WHAT THE TASK ASKS:
Extract the full listing verbatim and drop any pictures from your copy.
--- RECORDS FOR THIS EXERCISE ---
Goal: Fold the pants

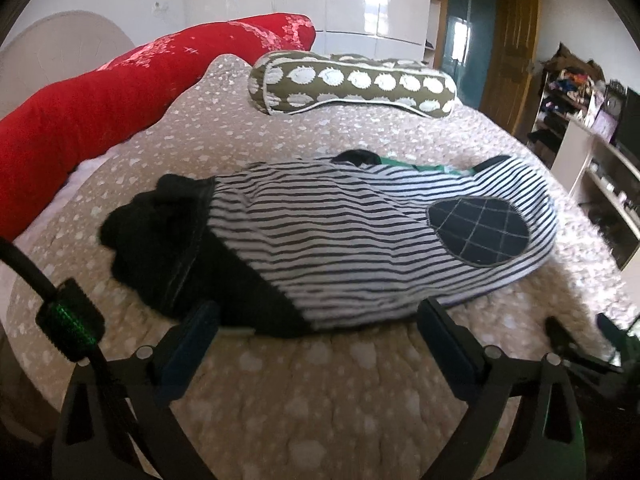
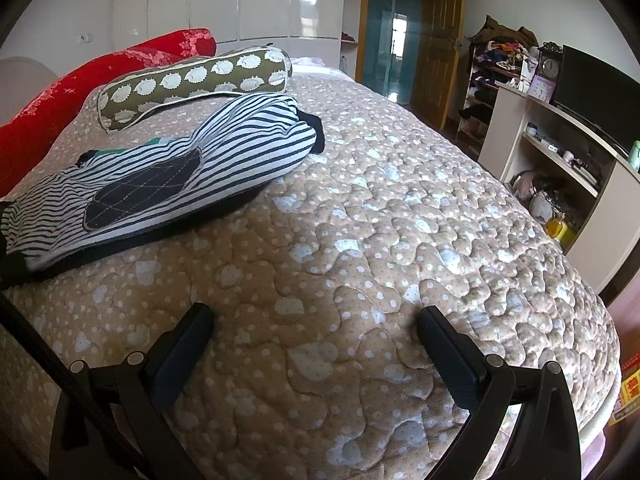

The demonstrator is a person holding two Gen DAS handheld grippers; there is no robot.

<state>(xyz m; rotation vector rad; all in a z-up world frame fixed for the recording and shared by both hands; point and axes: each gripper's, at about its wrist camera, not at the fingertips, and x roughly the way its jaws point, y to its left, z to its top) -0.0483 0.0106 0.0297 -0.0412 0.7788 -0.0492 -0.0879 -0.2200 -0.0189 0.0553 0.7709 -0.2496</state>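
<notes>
Black-and-white striped pants with a dark quilted knee patch lie folded on the beige quilted bed, black waistband bunched at the left. My left gripper is open and empty, fingertips just short of the pants' near edge. In the right wrist view the pants lie at the far left. My right gripper is open and empty over bare quilt, well right of the pants. The right gripper's tip shows at the left wrist view's right edge.
A green bolster with white spots lies behind the pants. A long red pillow runs along the left by the headboard. A shelf unit with a TV stands right of the bed, and a wooden door beyond.
</notes>
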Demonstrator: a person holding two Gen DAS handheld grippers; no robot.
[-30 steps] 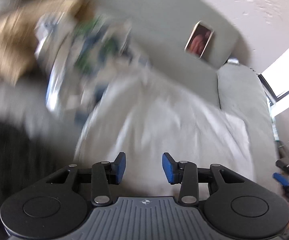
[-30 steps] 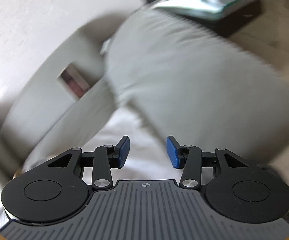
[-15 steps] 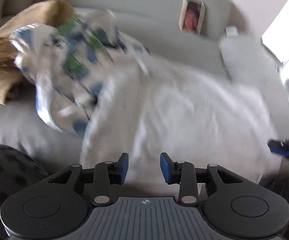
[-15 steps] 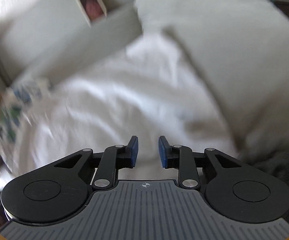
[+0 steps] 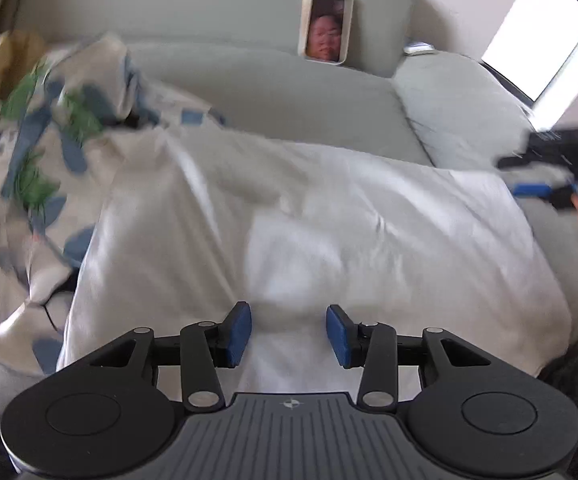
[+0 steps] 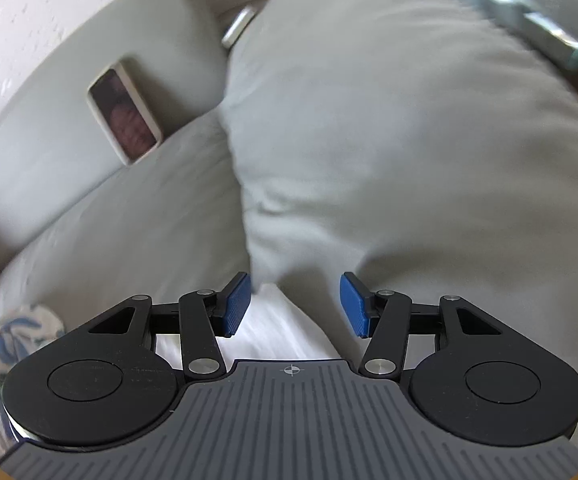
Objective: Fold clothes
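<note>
A white garment [image 5: 329,220] lies spread flat on the grey sofa seat [image 5: 289,100]. My left gripper [image 5: 289,334] hovers open over its near edge, with only the cloth below the gap. My right gripper [image 6: 295,306] is at the garment's far right corner [image 6: 273,324], beside the armrest cushion [image 6: 389,140]. Its jaws are opening and nothing is pinched between them. In the left wrist view the right gripper [image 5: 545,188] shows blurred at the garment's right edge, with a hand behind it.
A crumpled blue-and-green patterned garment [image 5: 41,152] lies left of the white one, with a tan cloth [image 5: 1,56] behind it. A phone-like frame [image 5: 326,26] leans on the sofa back. A dark rug [image 5: 577,372] lies below the seat front.
The left gripper has come down and closer to the white garment's near edge. The right gripper narrowed over the garment, then swung to its right corner by the armrest and widened.
</note>
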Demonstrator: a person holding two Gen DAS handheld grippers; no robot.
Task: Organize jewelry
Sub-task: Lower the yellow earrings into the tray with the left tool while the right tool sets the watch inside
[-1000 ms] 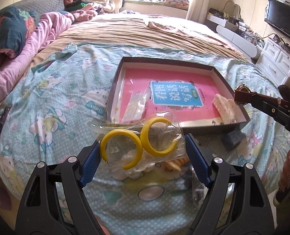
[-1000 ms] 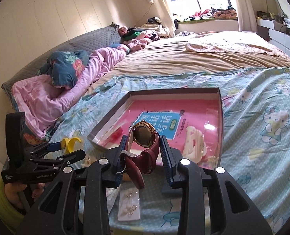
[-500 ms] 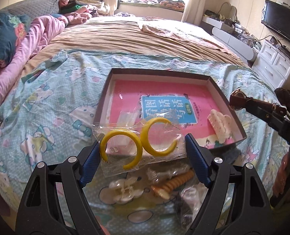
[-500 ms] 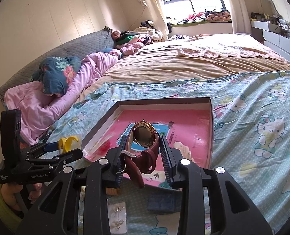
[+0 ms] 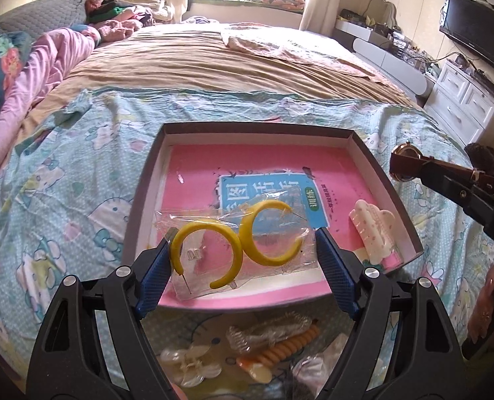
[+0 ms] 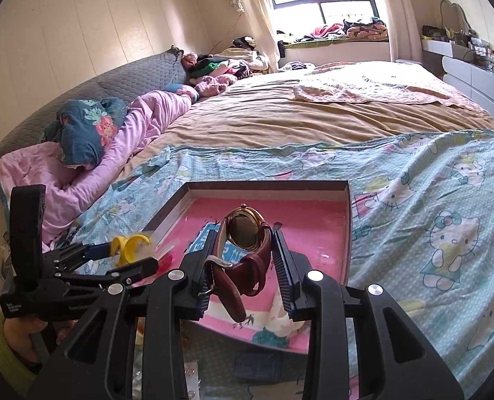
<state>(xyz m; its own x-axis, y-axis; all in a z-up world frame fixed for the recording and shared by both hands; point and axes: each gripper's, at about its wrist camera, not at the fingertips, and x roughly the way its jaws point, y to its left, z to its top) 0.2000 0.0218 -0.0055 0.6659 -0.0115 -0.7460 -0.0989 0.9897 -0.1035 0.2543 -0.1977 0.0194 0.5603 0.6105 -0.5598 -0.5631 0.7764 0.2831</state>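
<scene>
My left gripper (image 5: 242, 266) is shut on a clear plastic bag with two yellow hoop earrings (image 5: 233, 250) and holds it above the near edge of the dark tray (image 5: 140, 200) with a pink book inside. My right gripper (image 6: 245, 256) is shut on a gold watch with a maroon strap (image 6: 245, 233), held above the same tray (image 6: 348, 233). The watch (image 5: 405, 163) also shows at the right in the left wrist view. A white hair claw (image 5: 372, 233) lies in the tray's right corner.
Loose items lie on the Hello Kitty blanket in front of the tray: a white flower clip (image 5: 187, 366), an orange spiral clip (image 5: 280, 346), a clear claw (image 5: 263, 330). A small dark blue square (image 6: 257, 366) lies near the tray. Pink bedding (image 6: 80, 180) is piled at the left.
Both grippers have moved forward over the tray with their items. The earring bag now hangs over the tray's near edge; the watch is over the tray's inside.
</scene>
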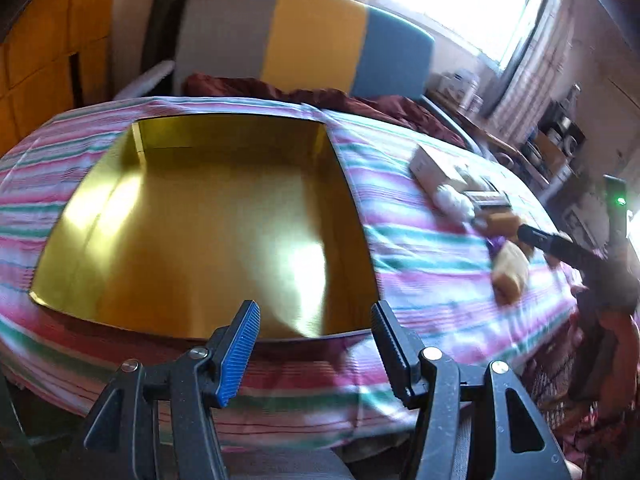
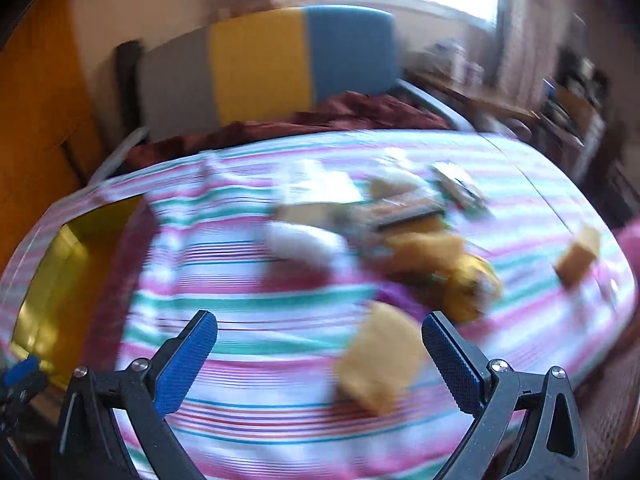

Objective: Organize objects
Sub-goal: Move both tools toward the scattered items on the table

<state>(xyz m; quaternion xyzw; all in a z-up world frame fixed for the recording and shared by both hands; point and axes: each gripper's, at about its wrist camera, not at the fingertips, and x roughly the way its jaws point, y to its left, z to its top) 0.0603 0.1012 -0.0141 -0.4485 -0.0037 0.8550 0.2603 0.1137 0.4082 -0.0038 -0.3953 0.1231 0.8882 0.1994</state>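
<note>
A bed [image 1: 420, 248] covered with a sheet striped in pink, white and green carries everything. On its left part sits an open box [image 1: 208, 232] with a shiny gold inside. Well apart from it, to the right, lies a loose cluster: a white carton [image 1: 434, 164], a white fluffy lump [image 1: 452, 200], a dark flat item [image 1: 486, 196] and several tan blocks, one [image 2: 380, 364] nearest the front edge and another [image 2: 578, 256] off alone at the far right. Blur hides finer detail.
</note>
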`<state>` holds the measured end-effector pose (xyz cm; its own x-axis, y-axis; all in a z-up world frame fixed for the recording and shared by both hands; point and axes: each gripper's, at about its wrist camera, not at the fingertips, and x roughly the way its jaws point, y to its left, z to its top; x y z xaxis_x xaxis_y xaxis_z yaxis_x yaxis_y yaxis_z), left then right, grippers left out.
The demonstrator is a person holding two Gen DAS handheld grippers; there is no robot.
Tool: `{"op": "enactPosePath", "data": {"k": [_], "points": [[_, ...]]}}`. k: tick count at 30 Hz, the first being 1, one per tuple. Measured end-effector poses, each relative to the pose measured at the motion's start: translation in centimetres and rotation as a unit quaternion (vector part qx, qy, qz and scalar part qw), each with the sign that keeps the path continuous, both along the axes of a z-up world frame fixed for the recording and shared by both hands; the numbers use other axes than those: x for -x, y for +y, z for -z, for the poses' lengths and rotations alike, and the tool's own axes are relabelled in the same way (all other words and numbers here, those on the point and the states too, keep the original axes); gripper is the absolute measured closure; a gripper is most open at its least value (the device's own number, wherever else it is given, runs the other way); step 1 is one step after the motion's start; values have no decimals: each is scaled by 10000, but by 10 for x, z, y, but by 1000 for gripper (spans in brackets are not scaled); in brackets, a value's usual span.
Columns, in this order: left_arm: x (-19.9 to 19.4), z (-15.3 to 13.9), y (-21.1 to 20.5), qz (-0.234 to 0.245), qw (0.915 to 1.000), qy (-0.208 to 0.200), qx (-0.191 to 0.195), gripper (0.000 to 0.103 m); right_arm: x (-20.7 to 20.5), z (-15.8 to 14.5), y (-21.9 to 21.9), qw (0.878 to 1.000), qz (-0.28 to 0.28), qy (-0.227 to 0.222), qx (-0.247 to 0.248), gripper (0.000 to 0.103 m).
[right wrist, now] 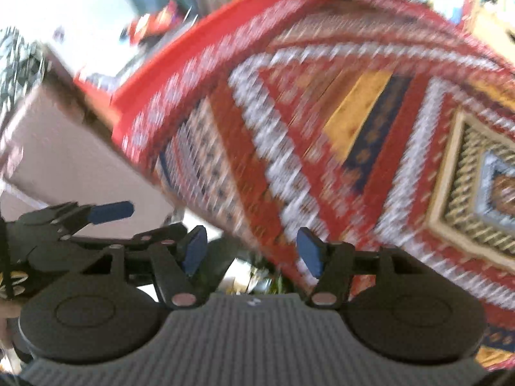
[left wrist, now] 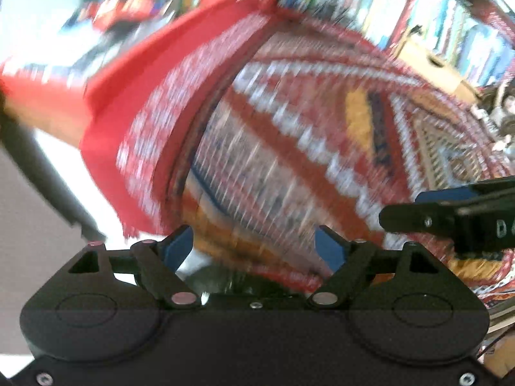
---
RESULT FOR THIS TASK:
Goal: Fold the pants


The demonstrator is a person holding two Gen DAS handheld grippers; there is no robot.

<state>(xyz m; rotation vector rad; all in a z-up world frame fixed for the recording and shared by both hands; point and axes: each gripper's, at about its wrist camera, not at the fingertips, and x roughly the way its jaws point, y to its left, z to its top) -0.0483 0.0106 0.0297 -0.0412 0.7788 -0.0492 -0.0879 -0.2200 -0.0189 0.0553 0.7709 -0.2496</state>
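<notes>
Black-and-white striped pants with a dark quilted knee patch lie folded on the beige quilted bed, black waistband bunched at the left. My left gripper is open and empty, fingertips just short of the pants' near edge. In the right wrist view the pants lie at the far left. My right gripper is open and empty over bare quilt, well right of the pants. The right gripper's tip shows at the left wrist view's right edge.
A green bolster with white spots lies behind the pants. A long red pillow runs along the left by the headboard. A shelf unit with a TV stands right of the bed, and a wooden door beyond.
</notes>
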Demonstrator: a person holding two Gen DAS handheld grippers; no robot.
[-30 steps] 
[-30 steps] 
[-15 steps] 
[-15 steps] 
[+0 steps] 
[+0 steps] 
Objective: Fold clothes
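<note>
A white garment [image 5: 329,220] lies spread flat on the grey sofa seat [image 5: 289,100]. My left gripper [image 5: 289,334] hovers open over its near edge, with only the cloth below the gap. My right gripper [image 6: 295,306] is at the garment's far right corner [image 6: 273,324], beside the armrest cushion [image 6: 389,140]. Its jaws are opening and nothing is pinched between them. In the left wrist view the right gripper [image 5: 545,188] shows blurred at the garment's right edge, with a hand behind it.
A crumpled blue-and-green patterned garment [image 5: 41,152] lies left of the white one, with a tan cloth [image 5: 1,56] behind it. A phone-like frame [image 5: 326,26] leans on the sofa back. A dark rug [image 5: 577,372] lies below the seat front.
The left gripper has come down and closer to the white garment's near edge. The right gripper narrowed over the garment, then swung to its right corner by the armrest and widened.
</note>
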Demonstrator: a person holding two Gen DAS handheld grippers; no robot.
Task: Organize jewelry
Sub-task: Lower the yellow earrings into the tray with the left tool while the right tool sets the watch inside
[-1000 ms] 
[-1000 ms] 
[-500 ms] 
[-500 ms] 
[+0 ms] 
[+0 ms] 
<state>(xyz m; its own x-axis, y-axis; all in a z-up world frame fixed for the recording and shared by both hands; point and axes: each gripper's, at about its wrist camera, not at the fingertips, and x roughly the way its jaws point, y to its left, z to its top) 0.2000 0.0218 -0.0055 0.6659 -0.0115 -0.7460 -0.0989 0.9897 -0.1035 0.2543 -0.1977 0.0194 0.5603 0.6105 -0.5598 -0.5631 0.7764 0.2831</state>
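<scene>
My left gripper (image 5: 242, 266) is shut on a clear plastic bag with two yellow hoop earrings (image 5: 233, 250) and holds it above the near edge of the dark tray (image 5: 140, 200) with a pink book inside. My right gripper (image 6: 245, 256) is shut on a gold watch with a maroon strap (image 6: 245, 233), held above the same tray (image 6: 348, 233). The watch (image 5: 405, 163) also shows at the right in the left wrist view. A white hair claw (image 5: 372, 233) lies in the tray's right corner.
Loose items lie on the Hello Kitty blanket in front of the tray: a white flower clip (image 5: 187, 366), an orange spiral clip (image 5: 280, 346), a clear claw (image 5: 263, 330). A small dark blue square (image 6: 257, 366) lies near the tray. Pink bedding (image 6: 80, 180) is piled at the left.
Both grippers have moved forward over the tray with their items. The earring bag now hangs over the tray's near edge; the watch is over the tray's inside.
</scene>
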
Objective: Organize objects
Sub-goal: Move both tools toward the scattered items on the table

<state>(xyz m; quaternion xyzw; all in a z-up world frame fixed for the recording and shared by both hands; point and axes: each gripper's, at about its wrist camera, not at the fingertips, and x roughly the way its jaws point, y to its left, z to its top) 0.0603 0.1012 -0.0141 -0.4485 -0.0037 0.8550 0.2603 0.1137 0.4082 -0.0038 -0.3953 0.1231 0.8882 0.1994</state>
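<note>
A bed [image 1: 420, 248] covered with a sheet striped in pink, white and green carries everything. On its left part sits an open box [image 1: 208, 232] with a shiny gold inside. Well apart from it, to the right, lies a loose cluster: a white carton [image 1: 434, 164], a white fluffy lump [image 1: 452, 200], a dark flat item [image 1: 486, 196] and several tan blocks, one [image 2: 380, 364] nearest the front edge and another [image 2: 578, 256] off alone at the far right. Blur hides finer detail.
</note>
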`<state>` holds the measured end-effector pose (xyz cm; its own x-axis, y-axis; all in a z-up world frame fixed for the recording and shared by both hands; point and axes: each gripper's, at about its wrist camera, not at the fingertips, and x roughly the way its jaws point, y to its left, z to its top; x y z xaxis_x xaxis_y xaxis_z yaxis_x yaxis_y yaxis_z), left then right, grippers left out.
The demonstrator is a person holding two Gen DAS handheld grippers; there is no robot.
Tool: `{"op": "enactPosePath", "data": {"k": [_], "points": [[_, ...]]}}`. k: tick count at 30 Hz, the first being 1, one per tuple. Measured end-effector poses, each relative to the pose measured at the motion's start: translation in centimetres and rotation as a unit quaternion (vector part qx, qy, qz and scalar part qw), each with the sign that keeps the path continuous, both along the axes of a z-up world frame fixed for the recording and shared by both hands; the numbers use other axes than those: x for -x, y for +y, z for -z, for the poses' lengths and rotations alike, and the tool's own axes are relabelled in the same way (all other words and numbers here, those on the point and the states too, keep the original axes); gripper is the absolute measured closure; a gripper is most open at its least value (the device's own number, wherever else it is given, runs the other way); step 1 is one step after the motion's start; values have no decimals: each is scaled by 10000, but by 10 for x, z, y, but by 1000 for gripper (spans in brackets are not scaled); in brackets, a value's usual span.
Columns, in this order: left_arm: x (-19.9 to 19.4), z (-15.3 to 13.9), y (-21.1 to 20.5), qz (-0.234 to 0.245), qw (0.915 to 1.000), qy (-0.208 to 0.200), qx (-0.191 to 0.195), gripper (0.000 to 0.103 m); right_arm: x (-20.7 to 20.5), z (-15.8 to 14.5), y (-21.9 to 21.9), qw (0.878 to 1.000), qz (-0.28 to 0.28), qy (-0.227 to 0.222), qx (-0.247 to 0.248), gripper (0.000 to 0.103 m).
[right wrist, now] 
[left wrist, now] 

Nothing else is left to add to this answer.